Der Ökonom Joachim Voth, Professor an der Uni Zürich, hat zusammen mit zwei Kollegen 1500 amerikanische Biografien aus den 30er-Jahren mit KI-Unterstützung analysiert und kommt zur Erkenntnis, dass die wichtigste Quelle für ein erfülltes Leben der Menschen die Arbeit bildet. Im Zentrum stehen der Stolz auf das Erreichte, auf den Beitrag zum grossen Ganzen sowie die Kameradschaft bei der Arbeit. Es folgen die enge Beziehung in der Familie und die Rolle der Menschen in ihrer Gemeinschaft. In einem hochinteressanten Interview mit der NZZ führt er aus (Auszüge):
Der Trend zur Freizeitgesellschaft kommt in einem ungünstigen Moment. Wegen der demografischen Entwicklung fehlt es an Arbeitskräften. Dieser Mangel wird durch die sinkende Arbeitszeit weiter verstärkt.

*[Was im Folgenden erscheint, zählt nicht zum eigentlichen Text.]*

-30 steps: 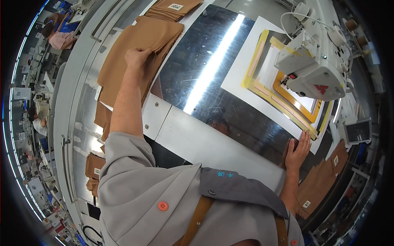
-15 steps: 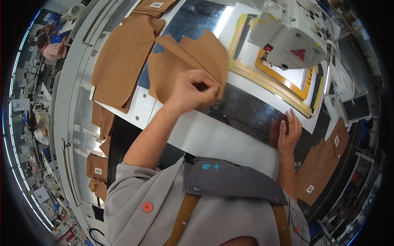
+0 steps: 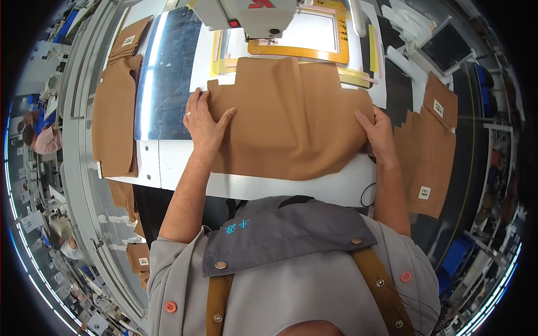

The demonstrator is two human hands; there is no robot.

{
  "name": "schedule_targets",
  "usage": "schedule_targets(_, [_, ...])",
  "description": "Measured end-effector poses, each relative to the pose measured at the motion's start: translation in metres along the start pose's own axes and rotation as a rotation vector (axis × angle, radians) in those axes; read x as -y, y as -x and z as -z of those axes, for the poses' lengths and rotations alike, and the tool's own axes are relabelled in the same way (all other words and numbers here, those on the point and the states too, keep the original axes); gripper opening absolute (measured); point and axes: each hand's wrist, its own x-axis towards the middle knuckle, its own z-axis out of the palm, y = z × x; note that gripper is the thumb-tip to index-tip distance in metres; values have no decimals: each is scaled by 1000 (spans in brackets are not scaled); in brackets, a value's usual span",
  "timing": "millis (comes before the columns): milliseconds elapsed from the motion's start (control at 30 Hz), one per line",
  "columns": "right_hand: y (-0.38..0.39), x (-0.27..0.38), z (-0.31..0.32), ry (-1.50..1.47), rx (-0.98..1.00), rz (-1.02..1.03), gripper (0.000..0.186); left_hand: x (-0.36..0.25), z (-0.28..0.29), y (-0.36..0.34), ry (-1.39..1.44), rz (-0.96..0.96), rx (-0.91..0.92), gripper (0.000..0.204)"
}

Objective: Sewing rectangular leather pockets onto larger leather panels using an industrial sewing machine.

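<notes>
Brown fabric panel [image 3: 263,123] is now lying spread at the near side of the orange frame [image 3: 322,56], no longer dangling one-handed; you're managing both edges, left hand [image 3: 204,127] splaying loosely, right hand [image 3: 382,133] half-curling, its grip unclear.

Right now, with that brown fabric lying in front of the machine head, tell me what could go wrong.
1. The brown fabric has raised folds running down its middle; pressed as it lies, it might crease.
2. Its far edge overlaps the yellow-taped border and reaches close to the orange frame, so it could snag there.
3. The left hand and right hand are at opposite sides of it; an uneven pull might skew it.
</notes>
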Motion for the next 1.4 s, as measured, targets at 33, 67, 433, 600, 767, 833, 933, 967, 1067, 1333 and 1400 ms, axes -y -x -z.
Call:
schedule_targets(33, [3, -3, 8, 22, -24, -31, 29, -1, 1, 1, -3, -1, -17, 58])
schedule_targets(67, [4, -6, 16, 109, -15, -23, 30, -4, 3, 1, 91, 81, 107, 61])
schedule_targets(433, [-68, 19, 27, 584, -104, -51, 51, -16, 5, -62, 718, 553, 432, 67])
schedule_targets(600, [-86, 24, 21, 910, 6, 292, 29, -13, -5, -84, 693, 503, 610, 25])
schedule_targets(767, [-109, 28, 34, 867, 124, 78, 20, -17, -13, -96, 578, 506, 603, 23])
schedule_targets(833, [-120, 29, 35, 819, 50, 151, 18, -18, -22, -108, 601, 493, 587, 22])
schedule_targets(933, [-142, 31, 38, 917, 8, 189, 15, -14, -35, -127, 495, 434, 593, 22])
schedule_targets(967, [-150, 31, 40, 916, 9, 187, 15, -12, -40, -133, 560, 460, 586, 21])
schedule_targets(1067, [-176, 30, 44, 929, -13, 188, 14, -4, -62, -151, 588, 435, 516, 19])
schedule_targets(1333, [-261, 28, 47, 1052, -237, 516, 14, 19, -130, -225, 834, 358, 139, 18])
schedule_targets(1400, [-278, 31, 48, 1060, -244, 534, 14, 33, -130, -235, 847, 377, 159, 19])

Hinzu kommt die verhängnisvolle Altersguillotine bei der Pensionierung. Es hat überhaupt keinen Sinn, kompetente, erfahrene Leute standardmässig aus dem Arbeitsprozess auszusortieren. Dahinter steckt die irrige Vorstellung, dass durch den Austritt eines 65-Jährigen ein Platz frei wird für eine junge Person. Tatsächlich aber handelt es sich hier nicht um ein Nullsummenspiel mit einer fixen Menge an Arbeit. Denn jeder, der im Arbeitsprozess drin ist, schafft dadurch wieder zusätzliche Aufgaben für weitere Menschen. Ausserdem steigen die Steuereinkommen für den Staat.
Trotzdem wehren sich viele Leute gegen ein höheres Rentenalter. In Frankreich etwa gingen die Menschen für Proteste auf die Strasse.
Die Politik hat hier eine falsche Anspruchshaltung geweckt. Diese suggeriert den Leuten: Ich habe in die Sozialversicherung einbezahlt. Dadurch erkaufe ich mir das Recht, mit 62 in Rente zu gehen – selbst wenn das versicherungsmathematisch nicht aufgeht. Erhöht die Politik nun das Rentenalter, so haben die Leute das Gefühl, man nehme ihnen etwas weg. Entsprechend wird das Arbeiten zur Strafe. Dabei ist es doch ein Privileg, wenn man gebraucht wird und etwas Sinnvolles für die Gemeinschaft leisten kann.
Dank der steigenden Lebenserwartung dauert der Ruhestand länger. Und weil die Menschen besser ausgebildet sind, treten sie zudem später in den Beruf ein. Bedeutet dieses immer kürzere Erwerbsleben nicht eine Verschwendung von wertvollem Humankapital?
Das ist so. Dass wir Menschen sorgsam und nachhaltig mit unseren Ressourcen umgehen sollten, ist ein zentrales Thema unserer Zeit. Doch ausgerechnet bei der Arbeit leisten wir uns eine riesige Verschwendung. Dazu trägt auch das Steuersystem bei, welches das Arbeiten zu wenig belohnt. Leute mit einer super Ausbildung verzichten deshalb auf ein höheres Pensum, um auf diese Weise Steuern zu sparen, denn aufs Heimwerken fällt keine Einkommenssteuer an.
Was schlagen Sie vor, damit die Arbeit in unserer Gesellschaft wieder an Attraktivität gewinnt?
Ich möchte zwei Dinge erwähnen, die ich besonders in der Schweiz als positiv einstufe. Durch das System der Berufslehre kommen viele junge Menschen bereits frühzeitig in Kontakt mit der Arbeitswelt. Das erleichtert die Sozialisierung. Für Leute dagegen, die bis dreissig am Studieren sind, wird dieser Übertritt zunehmend schwieriger. Wenn sie im bisherigen Leben noch nie einen Betrieb von innen gesehen haben, so empfinden sie die Berufswelt eher als etwas Feindseliges.
Welchen zweiten Punkt beurteilen Sie positiv?
Die gesellschaftliche Wertschätzung muss für alle Arten von Arbeit gelten. Entsteht dagegen ein zu tiefer Graben zwischen den gebildeten «Eliten» und den Arbeitskräften mit weniger Ausbildung, dann zerstört dies den Zusammenhalt. In der Schweiz funktioniert der Arbeitsmarkt so, dass selbst Ungelernte ein vernünftiges Einkommen erzielen können und nicht auf staatliche Zahlungen angewiesen sind. Eine grosse Abhängigkeit vom Staat wie in vielen europäischen Wohlfahrtsstaaten zersetzt auf Dauer die Motivation, sein Leben eigenverantwortlich zu bestreiten.